* **Problem requirements**:
Please count the lines in the records below that include the word "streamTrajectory" and report only the total.
== Exercise data ==
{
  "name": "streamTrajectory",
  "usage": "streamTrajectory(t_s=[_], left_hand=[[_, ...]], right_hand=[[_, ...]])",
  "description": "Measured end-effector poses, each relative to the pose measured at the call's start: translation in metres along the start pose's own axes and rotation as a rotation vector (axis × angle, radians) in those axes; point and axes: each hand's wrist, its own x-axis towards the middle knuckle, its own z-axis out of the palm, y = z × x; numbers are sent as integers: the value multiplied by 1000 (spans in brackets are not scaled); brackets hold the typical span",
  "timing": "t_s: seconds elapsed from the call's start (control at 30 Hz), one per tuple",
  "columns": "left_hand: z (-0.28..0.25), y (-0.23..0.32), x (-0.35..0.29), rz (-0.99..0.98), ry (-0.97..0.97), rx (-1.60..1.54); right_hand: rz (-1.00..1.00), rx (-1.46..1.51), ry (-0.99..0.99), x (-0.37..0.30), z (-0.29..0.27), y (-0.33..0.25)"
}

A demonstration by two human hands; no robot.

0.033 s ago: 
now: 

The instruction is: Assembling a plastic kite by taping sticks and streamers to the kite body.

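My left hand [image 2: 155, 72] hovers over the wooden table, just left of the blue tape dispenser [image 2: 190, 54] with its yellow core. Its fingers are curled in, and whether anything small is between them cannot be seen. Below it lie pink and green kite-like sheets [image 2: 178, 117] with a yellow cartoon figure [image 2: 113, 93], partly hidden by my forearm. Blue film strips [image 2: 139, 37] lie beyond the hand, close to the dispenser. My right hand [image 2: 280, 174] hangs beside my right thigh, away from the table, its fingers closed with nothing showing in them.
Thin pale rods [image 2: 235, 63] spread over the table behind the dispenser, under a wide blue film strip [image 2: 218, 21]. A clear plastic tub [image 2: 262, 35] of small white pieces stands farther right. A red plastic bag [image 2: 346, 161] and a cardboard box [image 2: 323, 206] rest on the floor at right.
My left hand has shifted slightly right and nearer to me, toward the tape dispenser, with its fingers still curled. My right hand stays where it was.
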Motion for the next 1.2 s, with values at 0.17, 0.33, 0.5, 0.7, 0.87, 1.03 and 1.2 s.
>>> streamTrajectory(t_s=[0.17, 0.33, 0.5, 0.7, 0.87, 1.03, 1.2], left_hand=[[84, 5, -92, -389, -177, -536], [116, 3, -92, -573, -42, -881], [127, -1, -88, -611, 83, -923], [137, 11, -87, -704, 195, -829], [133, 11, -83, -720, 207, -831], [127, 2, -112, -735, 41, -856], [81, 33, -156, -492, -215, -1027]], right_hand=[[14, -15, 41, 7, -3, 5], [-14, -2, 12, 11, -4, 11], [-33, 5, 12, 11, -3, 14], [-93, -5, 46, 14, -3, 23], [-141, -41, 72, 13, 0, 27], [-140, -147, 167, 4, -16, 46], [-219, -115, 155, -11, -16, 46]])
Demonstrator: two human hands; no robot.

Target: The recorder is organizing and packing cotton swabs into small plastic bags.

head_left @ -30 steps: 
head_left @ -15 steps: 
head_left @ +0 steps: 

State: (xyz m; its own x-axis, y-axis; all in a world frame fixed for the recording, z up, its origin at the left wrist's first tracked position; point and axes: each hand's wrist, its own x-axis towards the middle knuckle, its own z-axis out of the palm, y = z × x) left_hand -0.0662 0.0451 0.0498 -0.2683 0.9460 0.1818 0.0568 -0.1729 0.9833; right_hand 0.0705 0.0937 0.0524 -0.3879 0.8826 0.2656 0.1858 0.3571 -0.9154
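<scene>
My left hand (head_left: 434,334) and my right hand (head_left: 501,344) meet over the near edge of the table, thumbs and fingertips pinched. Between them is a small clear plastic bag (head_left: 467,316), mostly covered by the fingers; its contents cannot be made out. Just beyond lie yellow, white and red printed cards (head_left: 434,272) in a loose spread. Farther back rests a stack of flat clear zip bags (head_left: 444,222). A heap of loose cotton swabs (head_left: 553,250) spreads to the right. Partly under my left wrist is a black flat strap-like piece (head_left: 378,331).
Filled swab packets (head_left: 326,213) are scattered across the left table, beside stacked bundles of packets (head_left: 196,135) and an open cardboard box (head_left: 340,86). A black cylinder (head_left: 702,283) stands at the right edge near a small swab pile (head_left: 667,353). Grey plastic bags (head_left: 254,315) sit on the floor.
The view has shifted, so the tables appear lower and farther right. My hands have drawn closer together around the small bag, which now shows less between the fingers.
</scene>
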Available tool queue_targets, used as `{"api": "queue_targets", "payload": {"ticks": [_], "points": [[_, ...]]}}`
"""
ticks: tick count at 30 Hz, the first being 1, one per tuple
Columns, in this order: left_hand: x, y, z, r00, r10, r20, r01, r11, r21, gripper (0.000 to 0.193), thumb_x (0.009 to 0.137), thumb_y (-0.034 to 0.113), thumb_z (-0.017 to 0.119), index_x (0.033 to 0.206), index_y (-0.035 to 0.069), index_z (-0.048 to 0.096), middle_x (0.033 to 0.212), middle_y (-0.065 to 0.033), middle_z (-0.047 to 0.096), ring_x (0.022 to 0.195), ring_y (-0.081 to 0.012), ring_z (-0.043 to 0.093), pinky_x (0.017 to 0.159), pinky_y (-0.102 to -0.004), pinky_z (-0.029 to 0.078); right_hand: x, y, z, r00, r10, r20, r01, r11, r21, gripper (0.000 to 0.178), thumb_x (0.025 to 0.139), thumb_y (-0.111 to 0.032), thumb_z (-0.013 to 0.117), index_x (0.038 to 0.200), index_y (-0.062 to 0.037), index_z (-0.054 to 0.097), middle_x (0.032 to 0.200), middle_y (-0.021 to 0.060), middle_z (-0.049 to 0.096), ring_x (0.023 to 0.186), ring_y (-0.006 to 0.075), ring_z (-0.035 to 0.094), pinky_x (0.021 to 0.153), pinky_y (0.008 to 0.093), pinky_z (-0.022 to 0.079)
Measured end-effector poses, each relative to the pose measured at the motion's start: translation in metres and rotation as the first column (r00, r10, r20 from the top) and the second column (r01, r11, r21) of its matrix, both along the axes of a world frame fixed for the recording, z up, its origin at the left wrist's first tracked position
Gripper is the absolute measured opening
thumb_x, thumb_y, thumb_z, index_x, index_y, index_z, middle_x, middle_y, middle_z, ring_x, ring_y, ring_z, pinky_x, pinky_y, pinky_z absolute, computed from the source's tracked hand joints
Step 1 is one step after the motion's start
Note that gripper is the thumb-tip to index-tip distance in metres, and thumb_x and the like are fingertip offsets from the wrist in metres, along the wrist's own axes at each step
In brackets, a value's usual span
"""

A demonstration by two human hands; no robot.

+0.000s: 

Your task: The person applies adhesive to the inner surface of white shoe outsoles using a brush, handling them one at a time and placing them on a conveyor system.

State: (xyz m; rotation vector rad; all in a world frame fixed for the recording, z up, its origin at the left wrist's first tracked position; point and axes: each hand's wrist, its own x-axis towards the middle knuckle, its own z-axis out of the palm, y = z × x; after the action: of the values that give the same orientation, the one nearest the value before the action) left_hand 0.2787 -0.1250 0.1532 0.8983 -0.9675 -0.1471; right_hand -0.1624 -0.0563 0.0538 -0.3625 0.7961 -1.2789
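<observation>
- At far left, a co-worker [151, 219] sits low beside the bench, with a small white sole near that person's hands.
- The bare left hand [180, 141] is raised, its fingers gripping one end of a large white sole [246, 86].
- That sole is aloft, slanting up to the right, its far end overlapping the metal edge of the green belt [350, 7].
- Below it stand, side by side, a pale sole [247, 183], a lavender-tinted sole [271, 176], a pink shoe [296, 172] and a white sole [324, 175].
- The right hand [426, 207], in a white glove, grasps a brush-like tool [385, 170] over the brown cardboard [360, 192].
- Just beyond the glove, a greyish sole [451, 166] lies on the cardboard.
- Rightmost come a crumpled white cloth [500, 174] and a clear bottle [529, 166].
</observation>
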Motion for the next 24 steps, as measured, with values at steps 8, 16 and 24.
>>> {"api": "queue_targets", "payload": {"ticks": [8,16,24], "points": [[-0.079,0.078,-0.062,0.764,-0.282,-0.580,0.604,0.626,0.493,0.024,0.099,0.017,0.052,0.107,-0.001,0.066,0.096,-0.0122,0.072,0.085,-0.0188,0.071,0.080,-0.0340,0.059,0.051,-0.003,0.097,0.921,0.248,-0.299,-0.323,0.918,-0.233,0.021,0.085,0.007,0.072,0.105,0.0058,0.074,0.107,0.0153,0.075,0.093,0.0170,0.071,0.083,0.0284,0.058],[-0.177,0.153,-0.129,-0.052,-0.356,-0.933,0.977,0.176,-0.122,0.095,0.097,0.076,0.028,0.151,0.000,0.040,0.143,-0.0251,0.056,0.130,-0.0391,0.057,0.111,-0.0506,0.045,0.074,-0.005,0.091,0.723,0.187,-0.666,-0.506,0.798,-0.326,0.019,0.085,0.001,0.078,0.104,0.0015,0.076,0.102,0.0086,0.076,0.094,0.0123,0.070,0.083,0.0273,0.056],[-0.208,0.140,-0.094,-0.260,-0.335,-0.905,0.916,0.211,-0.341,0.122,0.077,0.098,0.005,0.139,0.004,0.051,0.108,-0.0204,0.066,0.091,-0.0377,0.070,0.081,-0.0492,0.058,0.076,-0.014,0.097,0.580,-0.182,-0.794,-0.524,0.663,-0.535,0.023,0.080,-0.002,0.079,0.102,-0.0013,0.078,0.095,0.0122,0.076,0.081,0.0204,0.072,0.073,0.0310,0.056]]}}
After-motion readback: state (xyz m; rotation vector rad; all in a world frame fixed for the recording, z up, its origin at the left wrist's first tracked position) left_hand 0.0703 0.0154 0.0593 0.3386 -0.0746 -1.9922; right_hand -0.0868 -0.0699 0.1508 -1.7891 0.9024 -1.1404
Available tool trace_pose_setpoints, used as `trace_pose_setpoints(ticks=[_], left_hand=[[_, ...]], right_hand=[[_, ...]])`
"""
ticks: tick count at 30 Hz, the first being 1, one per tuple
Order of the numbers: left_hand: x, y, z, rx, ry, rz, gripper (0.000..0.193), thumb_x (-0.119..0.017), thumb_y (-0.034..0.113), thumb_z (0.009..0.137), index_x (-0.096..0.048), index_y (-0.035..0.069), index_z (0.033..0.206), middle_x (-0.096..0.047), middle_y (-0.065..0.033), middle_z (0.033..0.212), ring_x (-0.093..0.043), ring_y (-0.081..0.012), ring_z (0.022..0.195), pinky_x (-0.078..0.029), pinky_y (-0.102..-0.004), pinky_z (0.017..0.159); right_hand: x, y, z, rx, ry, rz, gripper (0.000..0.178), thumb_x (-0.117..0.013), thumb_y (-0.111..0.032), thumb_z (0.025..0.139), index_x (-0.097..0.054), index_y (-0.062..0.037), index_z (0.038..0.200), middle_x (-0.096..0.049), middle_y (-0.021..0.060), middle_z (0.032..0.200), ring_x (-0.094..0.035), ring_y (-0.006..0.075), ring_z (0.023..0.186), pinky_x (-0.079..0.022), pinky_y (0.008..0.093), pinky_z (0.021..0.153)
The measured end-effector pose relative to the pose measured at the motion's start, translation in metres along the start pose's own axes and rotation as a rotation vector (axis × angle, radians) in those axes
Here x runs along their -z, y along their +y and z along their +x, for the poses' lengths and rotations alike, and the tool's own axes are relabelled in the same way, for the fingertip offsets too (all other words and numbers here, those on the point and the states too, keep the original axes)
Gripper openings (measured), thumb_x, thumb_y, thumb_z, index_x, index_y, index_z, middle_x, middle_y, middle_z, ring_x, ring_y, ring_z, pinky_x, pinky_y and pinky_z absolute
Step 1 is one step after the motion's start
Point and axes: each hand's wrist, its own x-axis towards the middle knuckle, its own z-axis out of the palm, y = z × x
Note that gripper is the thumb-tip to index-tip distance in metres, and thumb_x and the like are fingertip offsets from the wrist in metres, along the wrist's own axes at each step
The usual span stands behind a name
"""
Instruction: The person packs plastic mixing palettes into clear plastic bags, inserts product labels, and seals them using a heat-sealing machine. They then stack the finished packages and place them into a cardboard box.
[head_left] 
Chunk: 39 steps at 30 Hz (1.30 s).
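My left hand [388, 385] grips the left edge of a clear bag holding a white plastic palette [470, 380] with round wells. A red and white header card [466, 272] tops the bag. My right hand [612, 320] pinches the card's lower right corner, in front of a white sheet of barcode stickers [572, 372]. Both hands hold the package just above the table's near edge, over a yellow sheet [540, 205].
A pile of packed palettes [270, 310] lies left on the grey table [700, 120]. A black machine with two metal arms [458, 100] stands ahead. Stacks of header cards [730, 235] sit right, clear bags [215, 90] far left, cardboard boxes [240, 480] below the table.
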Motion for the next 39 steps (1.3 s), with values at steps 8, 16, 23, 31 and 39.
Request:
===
* **Written solution**:
3